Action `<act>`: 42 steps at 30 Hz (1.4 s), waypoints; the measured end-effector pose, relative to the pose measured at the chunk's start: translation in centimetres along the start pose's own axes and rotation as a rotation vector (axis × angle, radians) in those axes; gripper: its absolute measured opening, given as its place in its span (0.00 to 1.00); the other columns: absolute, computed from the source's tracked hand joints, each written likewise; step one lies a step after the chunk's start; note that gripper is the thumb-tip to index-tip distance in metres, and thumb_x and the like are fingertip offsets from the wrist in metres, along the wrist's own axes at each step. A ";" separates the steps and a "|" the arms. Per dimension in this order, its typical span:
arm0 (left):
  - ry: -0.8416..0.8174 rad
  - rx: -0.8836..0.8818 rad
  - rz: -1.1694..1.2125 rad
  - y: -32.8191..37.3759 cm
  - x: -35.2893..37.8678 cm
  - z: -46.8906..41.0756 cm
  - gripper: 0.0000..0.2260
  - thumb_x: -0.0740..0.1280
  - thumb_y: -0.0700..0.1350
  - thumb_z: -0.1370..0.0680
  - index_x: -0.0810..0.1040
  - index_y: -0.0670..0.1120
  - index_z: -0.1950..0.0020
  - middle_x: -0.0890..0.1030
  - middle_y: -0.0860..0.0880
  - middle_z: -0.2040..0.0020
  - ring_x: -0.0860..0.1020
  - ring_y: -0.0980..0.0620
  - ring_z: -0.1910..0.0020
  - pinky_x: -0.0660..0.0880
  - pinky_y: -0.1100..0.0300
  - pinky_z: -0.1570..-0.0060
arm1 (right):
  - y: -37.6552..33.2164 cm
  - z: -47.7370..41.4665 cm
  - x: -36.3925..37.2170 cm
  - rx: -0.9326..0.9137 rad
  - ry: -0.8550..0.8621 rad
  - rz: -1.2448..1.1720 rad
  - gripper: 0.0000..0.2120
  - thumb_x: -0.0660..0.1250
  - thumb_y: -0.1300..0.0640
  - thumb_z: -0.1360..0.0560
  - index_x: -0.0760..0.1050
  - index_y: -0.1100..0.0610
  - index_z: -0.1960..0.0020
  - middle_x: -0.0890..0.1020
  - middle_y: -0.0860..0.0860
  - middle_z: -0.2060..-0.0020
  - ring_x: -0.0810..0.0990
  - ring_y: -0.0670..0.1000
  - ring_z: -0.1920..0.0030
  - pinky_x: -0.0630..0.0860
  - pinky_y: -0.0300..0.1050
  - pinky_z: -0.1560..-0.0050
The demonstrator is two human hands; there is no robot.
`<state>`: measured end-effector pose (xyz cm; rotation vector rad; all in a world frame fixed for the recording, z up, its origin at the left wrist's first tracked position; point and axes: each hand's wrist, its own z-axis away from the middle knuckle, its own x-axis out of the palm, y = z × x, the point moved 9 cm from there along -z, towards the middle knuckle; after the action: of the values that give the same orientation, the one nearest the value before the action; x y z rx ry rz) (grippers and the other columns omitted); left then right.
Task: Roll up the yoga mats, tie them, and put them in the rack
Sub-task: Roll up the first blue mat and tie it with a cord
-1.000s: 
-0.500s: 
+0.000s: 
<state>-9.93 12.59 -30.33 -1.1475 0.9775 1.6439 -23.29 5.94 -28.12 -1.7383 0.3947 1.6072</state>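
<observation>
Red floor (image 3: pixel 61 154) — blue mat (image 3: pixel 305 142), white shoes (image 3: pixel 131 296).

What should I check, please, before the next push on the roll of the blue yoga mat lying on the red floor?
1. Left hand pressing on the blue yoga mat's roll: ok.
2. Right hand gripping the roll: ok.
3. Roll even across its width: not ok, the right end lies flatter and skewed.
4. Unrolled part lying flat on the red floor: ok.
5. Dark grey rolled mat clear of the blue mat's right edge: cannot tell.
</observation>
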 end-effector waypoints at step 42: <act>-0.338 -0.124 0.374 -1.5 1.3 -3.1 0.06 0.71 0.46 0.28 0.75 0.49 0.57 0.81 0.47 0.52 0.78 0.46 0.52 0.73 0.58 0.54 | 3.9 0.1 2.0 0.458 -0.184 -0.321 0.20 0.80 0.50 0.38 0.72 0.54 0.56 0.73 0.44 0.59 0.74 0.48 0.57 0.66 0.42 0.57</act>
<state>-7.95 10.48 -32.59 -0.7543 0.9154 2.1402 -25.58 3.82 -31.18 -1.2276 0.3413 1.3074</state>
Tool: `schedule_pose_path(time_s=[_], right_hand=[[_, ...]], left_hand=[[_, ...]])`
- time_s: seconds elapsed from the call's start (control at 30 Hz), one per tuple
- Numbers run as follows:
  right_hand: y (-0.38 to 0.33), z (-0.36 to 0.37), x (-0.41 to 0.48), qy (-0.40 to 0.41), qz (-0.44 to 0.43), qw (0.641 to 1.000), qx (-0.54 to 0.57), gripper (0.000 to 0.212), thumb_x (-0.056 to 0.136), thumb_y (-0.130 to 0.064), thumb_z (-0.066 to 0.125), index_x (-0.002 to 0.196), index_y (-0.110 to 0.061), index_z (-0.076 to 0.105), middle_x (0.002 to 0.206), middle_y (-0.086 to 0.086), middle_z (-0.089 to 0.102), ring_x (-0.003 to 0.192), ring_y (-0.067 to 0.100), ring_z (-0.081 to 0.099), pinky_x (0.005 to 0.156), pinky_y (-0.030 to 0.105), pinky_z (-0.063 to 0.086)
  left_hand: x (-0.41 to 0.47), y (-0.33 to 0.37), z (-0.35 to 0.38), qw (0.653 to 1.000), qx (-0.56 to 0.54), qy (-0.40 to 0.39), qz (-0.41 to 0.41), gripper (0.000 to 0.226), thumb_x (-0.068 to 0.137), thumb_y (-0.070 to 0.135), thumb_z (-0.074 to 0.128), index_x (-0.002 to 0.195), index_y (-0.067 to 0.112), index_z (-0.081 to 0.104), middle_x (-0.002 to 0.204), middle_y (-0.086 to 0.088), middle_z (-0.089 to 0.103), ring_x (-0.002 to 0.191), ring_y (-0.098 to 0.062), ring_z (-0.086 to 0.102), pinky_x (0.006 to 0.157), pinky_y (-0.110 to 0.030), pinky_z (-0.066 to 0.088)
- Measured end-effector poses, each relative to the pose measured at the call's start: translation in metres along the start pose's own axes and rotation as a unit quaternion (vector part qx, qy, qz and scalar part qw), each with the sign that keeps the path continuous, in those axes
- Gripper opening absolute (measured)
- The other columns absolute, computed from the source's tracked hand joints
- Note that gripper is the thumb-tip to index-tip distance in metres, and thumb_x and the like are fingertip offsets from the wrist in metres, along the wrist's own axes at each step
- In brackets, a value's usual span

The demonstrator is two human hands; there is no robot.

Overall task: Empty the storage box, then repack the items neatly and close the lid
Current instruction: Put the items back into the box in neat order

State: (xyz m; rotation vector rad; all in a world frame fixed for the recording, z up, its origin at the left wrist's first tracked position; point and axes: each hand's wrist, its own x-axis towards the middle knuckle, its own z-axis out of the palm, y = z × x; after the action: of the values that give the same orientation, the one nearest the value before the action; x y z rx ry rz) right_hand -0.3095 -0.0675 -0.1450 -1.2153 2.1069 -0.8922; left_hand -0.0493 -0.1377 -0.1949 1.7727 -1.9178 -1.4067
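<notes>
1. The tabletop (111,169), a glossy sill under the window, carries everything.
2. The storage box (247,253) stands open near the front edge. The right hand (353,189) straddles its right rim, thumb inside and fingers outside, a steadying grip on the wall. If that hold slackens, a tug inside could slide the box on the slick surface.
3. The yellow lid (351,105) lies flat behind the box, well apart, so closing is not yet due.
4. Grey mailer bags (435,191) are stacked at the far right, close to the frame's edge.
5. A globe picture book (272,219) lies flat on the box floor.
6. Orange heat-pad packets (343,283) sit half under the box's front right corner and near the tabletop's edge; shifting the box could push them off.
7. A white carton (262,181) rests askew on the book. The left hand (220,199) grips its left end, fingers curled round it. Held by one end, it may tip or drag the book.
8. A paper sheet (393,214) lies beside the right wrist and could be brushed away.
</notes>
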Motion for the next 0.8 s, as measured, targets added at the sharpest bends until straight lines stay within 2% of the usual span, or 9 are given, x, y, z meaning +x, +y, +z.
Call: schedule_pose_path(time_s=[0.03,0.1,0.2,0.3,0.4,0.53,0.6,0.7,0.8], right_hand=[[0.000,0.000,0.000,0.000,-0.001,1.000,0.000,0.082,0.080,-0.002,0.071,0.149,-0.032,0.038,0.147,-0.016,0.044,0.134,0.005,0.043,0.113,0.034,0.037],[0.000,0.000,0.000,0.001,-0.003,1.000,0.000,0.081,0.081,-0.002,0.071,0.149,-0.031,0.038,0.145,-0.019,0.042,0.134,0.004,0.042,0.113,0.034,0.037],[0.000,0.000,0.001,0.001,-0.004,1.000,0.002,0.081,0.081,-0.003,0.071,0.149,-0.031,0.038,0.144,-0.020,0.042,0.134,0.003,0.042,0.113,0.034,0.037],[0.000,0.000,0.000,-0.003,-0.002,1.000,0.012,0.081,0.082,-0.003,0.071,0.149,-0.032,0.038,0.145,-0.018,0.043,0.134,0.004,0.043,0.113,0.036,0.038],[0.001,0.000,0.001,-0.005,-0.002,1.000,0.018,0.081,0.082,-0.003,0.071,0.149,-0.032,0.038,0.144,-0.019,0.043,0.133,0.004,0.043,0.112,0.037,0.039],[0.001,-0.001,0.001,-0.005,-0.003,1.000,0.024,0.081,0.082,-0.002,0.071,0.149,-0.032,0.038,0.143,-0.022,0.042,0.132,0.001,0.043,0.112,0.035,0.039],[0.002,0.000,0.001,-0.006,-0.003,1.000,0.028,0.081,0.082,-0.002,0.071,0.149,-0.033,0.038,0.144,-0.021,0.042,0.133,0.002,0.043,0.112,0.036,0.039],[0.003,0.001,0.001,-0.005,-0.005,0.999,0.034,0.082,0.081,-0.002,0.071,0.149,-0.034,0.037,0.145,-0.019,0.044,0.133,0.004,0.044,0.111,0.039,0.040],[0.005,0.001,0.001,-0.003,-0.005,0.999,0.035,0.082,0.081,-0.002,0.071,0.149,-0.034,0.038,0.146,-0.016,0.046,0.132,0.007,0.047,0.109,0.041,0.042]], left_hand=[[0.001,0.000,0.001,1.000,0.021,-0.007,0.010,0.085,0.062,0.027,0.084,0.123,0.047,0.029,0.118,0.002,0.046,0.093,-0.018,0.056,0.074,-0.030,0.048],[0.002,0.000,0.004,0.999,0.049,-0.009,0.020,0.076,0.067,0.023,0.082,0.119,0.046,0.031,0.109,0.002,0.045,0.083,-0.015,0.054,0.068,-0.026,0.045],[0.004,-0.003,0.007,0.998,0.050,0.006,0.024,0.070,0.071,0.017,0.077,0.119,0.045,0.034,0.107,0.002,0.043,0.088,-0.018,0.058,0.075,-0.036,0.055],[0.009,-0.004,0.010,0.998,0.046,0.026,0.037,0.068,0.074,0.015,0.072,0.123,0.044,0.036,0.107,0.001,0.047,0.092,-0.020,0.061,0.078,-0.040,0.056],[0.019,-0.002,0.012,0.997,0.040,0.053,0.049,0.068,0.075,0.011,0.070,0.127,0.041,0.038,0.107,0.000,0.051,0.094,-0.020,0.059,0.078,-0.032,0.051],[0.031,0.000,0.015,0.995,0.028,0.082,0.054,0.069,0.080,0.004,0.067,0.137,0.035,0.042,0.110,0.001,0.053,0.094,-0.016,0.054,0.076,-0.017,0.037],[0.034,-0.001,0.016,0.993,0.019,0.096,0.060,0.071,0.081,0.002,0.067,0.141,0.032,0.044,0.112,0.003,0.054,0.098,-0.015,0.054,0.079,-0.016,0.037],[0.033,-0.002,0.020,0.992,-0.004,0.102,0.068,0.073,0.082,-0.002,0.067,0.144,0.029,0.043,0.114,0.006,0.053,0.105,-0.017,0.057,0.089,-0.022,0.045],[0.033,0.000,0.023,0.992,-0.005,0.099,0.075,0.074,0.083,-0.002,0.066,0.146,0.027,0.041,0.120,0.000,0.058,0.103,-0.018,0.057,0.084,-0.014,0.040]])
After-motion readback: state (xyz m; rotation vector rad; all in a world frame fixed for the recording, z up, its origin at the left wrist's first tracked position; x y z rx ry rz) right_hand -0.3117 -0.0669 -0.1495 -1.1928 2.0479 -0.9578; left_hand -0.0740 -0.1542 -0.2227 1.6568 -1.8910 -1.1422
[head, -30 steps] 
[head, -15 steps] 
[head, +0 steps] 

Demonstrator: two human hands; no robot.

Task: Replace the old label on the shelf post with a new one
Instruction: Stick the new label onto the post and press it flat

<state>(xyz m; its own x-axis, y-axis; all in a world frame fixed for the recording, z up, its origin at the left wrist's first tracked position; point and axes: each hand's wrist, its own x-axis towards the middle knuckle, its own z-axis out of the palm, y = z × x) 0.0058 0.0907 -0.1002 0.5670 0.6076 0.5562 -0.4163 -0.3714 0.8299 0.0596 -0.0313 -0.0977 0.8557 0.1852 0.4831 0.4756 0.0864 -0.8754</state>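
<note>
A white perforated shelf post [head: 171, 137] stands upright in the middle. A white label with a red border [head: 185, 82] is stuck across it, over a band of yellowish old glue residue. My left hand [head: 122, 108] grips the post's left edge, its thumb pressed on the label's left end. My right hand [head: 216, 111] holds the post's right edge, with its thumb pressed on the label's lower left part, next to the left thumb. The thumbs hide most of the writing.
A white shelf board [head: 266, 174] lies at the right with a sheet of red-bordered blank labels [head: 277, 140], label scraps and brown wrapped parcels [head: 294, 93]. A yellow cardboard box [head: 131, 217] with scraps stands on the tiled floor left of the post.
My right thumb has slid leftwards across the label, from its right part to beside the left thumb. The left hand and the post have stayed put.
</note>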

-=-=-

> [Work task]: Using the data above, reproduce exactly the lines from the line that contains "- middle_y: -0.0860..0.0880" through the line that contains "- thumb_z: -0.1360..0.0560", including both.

> [Solution below]:
  - middle_y: -0.0860..0.0880
  - middle_z: -0.2040..0.0020
  - ring_x: -0.0860..0.1020
  - ring_y: -0.0980..0.0620
  - ring_z: -0.1910..0.0020
  - pinky_x: -0.0660..0.0880
  - pinky_y: -0.1100..0.0300
  - pinky_z: -0.1570..-0.0060
arm1 (right):
  - y: -37.6552..33.2164 cm
  - z: -47.7370..41.4665 cm
  - x: -36.3925..37.2170 cm
  - rx: -0.9326..0.9137 rad
  - ry: -0.8550..0.8621 rad
  - rz: -1.2448..1.1720 rad
  - gripper: 0.0000..0.2120
  - thumb_x: -0.0660..0.1250
  - thumb_y: -0.1300..0.0640
  - thumb_z: -0.1360..0.0560

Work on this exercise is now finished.